Parkinson’s disease and Huntington’s disease are progressive neurodegenerative disorders of the basal ganglia and its connections that profoundly impact motor, cognitive, and psychiatric functions of affected individuals. Parkinson’s disease was named for James Parkinson, an English physician, whose work “An Essay on the Shaking Palsy” published in 1817 described six individuals with symptoms of the disease. Huntington’s disease was named for George Huntington, an American physician, who published an article entitled “On Chorea” in 1872 that described the disease.

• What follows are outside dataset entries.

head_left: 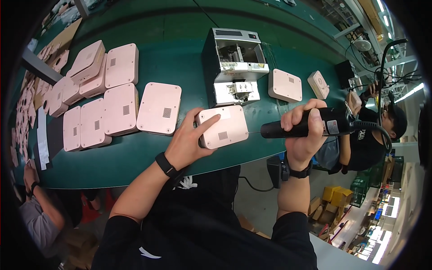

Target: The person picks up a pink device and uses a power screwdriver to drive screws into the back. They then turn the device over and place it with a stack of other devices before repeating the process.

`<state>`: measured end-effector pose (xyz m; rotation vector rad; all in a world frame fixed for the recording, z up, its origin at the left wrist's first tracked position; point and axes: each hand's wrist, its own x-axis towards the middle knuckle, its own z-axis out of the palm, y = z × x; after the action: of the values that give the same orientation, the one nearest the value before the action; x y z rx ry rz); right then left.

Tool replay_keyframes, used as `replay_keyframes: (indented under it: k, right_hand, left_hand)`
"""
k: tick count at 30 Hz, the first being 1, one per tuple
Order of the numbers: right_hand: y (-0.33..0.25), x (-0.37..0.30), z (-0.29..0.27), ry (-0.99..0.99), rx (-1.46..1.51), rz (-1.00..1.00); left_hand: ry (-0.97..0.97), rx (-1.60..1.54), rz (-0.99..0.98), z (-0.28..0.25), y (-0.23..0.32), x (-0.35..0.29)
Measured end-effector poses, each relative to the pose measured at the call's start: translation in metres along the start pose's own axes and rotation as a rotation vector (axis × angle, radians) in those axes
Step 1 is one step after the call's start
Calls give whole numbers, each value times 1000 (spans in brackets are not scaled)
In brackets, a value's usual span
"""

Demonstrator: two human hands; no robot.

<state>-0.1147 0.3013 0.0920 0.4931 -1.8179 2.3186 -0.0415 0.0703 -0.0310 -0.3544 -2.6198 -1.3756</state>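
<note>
A pale pink plastic box [234,121] with rounded corners, a vent grille and a white label lies on the green table near its front edge. Wrapped over its left end, my left hand [191,137] grips it, the index finger lying across the label. My right hand [303,128] is closed around a black corded electric screwdriver [330,121], held level. Its thin bit points left and reaches the lower right corner of the box; whether it sits in the screw there I cannot tell. A similar pink box [160,108] lies just left of my left hand.
Several more pink boxes [121,65] stand at the left, some stacked. A black and silver screw feeder [236,67] stands behind my box. Right of it lie another pink box [285,85] and a smaller pink unit [318,84]. Co-workers sit at both sides; a person [378,130] is at the right.
</note>
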Motion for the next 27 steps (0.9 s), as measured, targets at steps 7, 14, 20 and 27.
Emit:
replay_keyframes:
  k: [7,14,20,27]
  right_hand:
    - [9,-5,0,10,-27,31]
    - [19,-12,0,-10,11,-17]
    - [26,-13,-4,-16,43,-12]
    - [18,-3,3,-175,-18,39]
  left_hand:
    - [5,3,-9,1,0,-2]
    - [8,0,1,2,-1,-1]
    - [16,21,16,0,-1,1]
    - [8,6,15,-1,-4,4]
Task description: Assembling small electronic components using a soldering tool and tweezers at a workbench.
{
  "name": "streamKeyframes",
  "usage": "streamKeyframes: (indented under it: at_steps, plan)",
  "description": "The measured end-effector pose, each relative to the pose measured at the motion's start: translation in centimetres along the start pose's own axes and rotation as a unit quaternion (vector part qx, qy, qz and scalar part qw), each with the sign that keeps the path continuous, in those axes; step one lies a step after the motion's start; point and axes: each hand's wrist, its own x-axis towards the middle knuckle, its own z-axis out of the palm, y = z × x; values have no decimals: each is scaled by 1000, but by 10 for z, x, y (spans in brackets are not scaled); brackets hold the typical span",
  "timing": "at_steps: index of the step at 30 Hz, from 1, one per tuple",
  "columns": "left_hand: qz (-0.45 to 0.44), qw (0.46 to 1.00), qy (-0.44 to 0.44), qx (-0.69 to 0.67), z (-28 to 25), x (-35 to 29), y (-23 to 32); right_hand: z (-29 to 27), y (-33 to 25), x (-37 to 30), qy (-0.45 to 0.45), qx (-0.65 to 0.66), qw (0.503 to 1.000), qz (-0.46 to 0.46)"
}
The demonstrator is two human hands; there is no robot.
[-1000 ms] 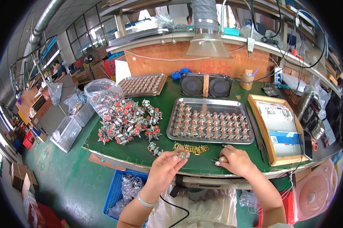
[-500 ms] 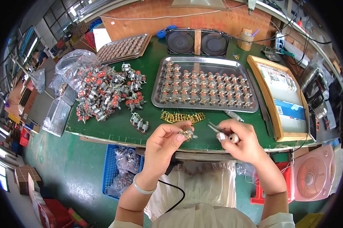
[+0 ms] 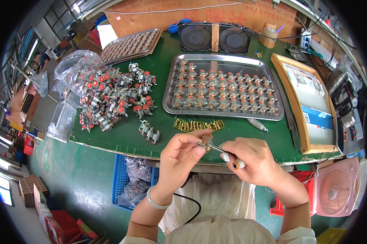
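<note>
Near the front edge of the bench, my left hand (image 3: 180, 156) pinches a small metal motor-like part (image 3: 207, 139) with an orange-red end between thumb and forefinger. My right hand (image 3: 254, 160) grips metal tweezers (image 3: 217, 148), whose tips reach the part; whether they grasp anything on it is too small to tell. A short pale cylinder with a brown end (image 3: 238, 164) also sits in my right hand. Just beyond my hands lies a row of yellow brass-coloured frames (image 3: 199, 125). Behind them, a metal tray (image 3: 228, 60) carries rows of similar parts.
A heap of loose motor-like parts (image 3: 106, 97) lies at left beside a plastic bag (image 3: 75, 67). Another filled tray (image 3: 128, 46) and two black fans (image 3: 233, 38) stand at the back. On the right are a wood-framed panel (image 3: 307, 101) and a dark metal strip (image 3: 287, 116).
My right hand has moved left, bringing the tweezers from apart to the part in my left hand. My left hand keeps its pinch on the part. The view has shifted slightly.
</note>
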Motion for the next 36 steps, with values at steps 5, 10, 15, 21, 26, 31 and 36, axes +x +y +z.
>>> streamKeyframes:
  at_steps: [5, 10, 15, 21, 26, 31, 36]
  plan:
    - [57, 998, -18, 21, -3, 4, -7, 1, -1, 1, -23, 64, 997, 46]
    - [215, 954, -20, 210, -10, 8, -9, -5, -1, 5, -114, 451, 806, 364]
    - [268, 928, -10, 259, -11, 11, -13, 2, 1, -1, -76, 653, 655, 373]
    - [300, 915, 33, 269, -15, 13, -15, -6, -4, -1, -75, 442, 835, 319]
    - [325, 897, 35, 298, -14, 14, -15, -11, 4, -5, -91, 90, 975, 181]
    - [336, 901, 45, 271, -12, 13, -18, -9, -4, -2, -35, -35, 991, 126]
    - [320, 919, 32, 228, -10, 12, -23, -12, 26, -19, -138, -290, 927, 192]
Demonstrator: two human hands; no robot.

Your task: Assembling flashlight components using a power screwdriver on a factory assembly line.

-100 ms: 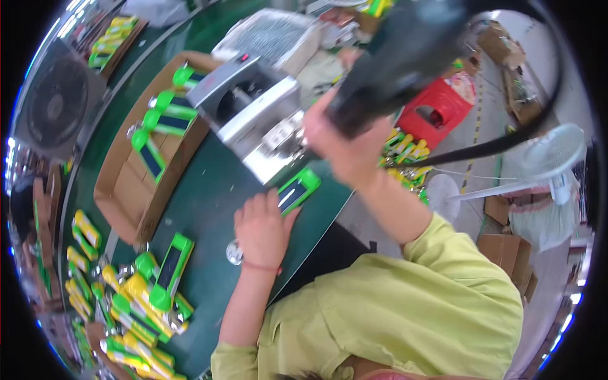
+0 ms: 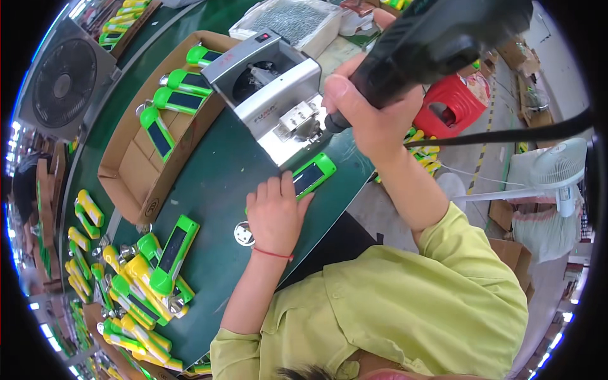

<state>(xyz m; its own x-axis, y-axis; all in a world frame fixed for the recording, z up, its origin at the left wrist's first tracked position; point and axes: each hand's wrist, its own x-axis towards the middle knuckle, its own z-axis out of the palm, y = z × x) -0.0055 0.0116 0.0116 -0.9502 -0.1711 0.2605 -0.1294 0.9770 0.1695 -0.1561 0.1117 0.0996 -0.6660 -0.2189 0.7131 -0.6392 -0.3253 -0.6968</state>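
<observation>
A: Which step do we have in hand?

B: We judge it to be tool at the machine, part held ready. The right hand point(image 2: 380, 123) has its fingers wrapped around a black power tool point(image 2: 443, 44); the tip is just beside the metal block point(image 2: 299, 119) on the front of the silver machine point(image 2: 269, 114). We cannot tell whether they touch.

A: And the left?

B: The left hand point(image 2: 277, 218) grips a green light point(image 2: 310, 179) against the desk point(image 2: 212, 190), thumb on one side, fingers over the other. The light lies just in front of the machine, dark panel up. By the wrist we note a round silver disc point(image 2: 244, 233); whether it joins the light, we cannot tell.

A: What does the next move call for?

B: In our judgement, a tip well lined up with the block, and a light that does not slide.

A: Containers?

B: A long cardboard box point(image 2: 125, 176) holds four green lights toward its far end. A white tray point(image 2: 323, 42) behind the machine holds many small grey bits. The machine's dark bowl point(image 2: 244, 85) is open on top; its contents we cannot make out.
</observation>
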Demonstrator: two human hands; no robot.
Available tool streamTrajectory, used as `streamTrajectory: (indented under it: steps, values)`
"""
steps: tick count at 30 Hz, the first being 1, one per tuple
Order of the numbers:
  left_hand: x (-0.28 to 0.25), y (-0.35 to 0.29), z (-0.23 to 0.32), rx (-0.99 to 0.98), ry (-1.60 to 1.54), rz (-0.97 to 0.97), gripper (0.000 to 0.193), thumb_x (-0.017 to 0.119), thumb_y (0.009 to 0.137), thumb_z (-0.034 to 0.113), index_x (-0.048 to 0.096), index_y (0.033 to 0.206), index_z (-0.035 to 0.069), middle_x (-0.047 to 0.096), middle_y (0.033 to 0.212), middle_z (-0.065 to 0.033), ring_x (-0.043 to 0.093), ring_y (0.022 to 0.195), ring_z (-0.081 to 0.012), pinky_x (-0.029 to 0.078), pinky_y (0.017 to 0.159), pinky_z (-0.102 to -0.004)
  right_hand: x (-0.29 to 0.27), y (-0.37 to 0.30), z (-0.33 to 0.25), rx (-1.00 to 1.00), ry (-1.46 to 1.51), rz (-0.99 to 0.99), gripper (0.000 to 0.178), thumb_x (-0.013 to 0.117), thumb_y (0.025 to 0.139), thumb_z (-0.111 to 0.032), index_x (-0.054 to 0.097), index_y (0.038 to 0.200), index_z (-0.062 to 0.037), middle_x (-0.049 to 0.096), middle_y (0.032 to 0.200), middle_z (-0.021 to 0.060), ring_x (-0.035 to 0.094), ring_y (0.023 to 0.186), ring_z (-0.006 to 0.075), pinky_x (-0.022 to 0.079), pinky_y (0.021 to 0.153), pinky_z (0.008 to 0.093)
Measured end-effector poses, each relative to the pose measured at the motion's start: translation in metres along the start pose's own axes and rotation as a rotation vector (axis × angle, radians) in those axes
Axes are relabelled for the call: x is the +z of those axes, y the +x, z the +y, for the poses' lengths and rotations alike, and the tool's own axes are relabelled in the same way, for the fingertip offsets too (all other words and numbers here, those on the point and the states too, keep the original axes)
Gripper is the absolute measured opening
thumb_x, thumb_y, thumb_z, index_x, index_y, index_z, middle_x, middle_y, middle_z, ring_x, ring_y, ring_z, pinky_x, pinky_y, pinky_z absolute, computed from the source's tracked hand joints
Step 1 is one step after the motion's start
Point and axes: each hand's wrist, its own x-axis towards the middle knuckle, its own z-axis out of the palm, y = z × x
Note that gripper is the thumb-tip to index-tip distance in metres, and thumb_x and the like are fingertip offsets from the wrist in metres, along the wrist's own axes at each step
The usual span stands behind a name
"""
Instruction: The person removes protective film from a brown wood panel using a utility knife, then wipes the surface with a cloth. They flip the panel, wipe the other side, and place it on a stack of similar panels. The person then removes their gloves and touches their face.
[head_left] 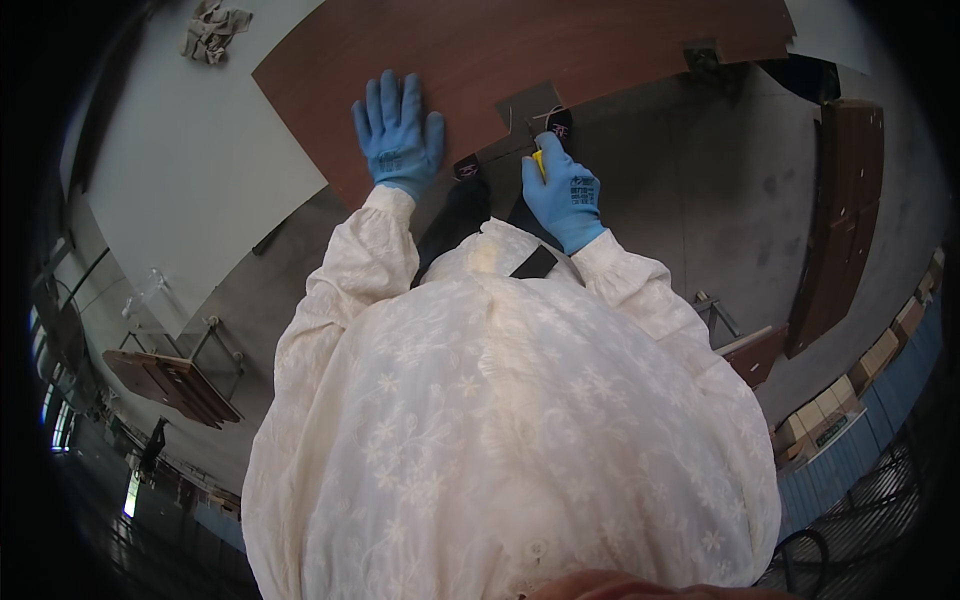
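Looking down at person in pale embroidered top, blue gloves on both hands. Hands well apart. Left hand [398, 135] lies open, fingers spread, palm down on large reddish-brown panel [440, 55], which stretches in front of person, partly over white surface [195, 135]. Right hand [567, 195] closed around yellow-handled tool [540, 162], near squarish notch in panel's near edge; tool's tip too small to make out. Crumpled beige cloth [213, 32] at upper left. Brown boards [842, 220] stand at right.
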Motion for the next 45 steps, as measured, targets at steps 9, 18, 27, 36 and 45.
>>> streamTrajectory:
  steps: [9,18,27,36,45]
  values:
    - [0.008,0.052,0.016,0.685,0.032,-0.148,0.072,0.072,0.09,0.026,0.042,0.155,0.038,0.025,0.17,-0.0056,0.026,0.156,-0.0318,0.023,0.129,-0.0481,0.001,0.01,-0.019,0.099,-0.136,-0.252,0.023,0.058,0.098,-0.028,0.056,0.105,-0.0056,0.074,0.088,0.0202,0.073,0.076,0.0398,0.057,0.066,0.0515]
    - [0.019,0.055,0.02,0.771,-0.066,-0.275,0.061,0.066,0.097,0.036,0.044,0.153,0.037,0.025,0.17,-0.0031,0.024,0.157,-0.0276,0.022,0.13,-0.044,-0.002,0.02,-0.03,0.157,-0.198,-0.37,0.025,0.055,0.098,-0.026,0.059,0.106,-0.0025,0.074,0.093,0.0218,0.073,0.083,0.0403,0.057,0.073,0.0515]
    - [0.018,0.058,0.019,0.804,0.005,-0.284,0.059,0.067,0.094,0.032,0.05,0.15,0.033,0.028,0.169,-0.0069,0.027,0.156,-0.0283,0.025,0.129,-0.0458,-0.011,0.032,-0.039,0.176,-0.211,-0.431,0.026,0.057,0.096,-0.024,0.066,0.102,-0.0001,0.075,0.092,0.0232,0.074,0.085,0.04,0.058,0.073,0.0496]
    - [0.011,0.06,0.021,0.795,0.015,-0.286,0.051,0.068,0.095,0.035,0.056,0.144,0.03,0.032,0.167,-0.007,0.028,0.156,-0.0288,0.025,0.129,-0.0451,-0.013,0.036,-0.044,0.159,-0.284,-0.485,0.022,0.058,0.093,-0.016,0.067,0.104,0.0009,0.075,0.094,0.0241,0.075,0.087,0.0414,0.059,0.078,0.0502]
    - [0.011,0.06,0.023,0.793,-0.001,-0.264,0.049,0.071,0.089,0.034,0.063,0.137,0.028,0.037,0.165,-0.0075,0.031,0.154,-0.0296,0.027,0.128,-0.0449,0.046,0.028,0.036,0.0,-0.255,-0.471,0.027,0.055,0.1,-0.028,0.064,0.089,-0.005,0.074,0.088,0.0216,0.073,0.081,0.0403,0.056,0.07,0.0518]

Parkinson’s disease (PD) is the second most common neurodegenerative disorder, after Alzheimer’s disease, with an estimated 1 million Americans and 7–10 million people worldwide affected by the disease. There are approximately 60,000 new cases annually of PD in the United States.1 The average age of onset is 60, and prevalence and incidence rates are very low in individuals under 40 years, increasing with age and peaking by age 80.2 The disease is approximately 1.5 times more common in men than women. The incidence of PD was reported to be highest among Hispanics, followed by non-Hispanic whites, Asians, and Blacks in one study conducted in a multi-ethnic population in California.3




Parkinsonism refers to a group of disorders with a variety of different underlying pathologies that can cause Parkinson’s-like symptoms, including slowing movement (bradykinesia), tremor, rigidity or stiffness, and balance problems. PD, or idiopathic parkinsonism, is the most common disorder, affecting about 78% of individuals. Secondary parkinsonism results from identifiable causes such as toxins, trauma, multiple strokes, infections, metabolic disorders, and drugs. There are also conditions, called parkinson-plus syndromes that mimic PD in some ways but are caused by other neurodegenerative disorders.




The exact cause of Parkinson’s disease remains unknown,4 but most scientists believe that it is caused by an interaction between genetic and environmental factors. Family history has been shown to be a strong risk factor for PD with a person’s risk of developing PD 2.9 times greater if a first-degree relative had PD.5 Twin studies have reported either no difference or higher concordance rates in ...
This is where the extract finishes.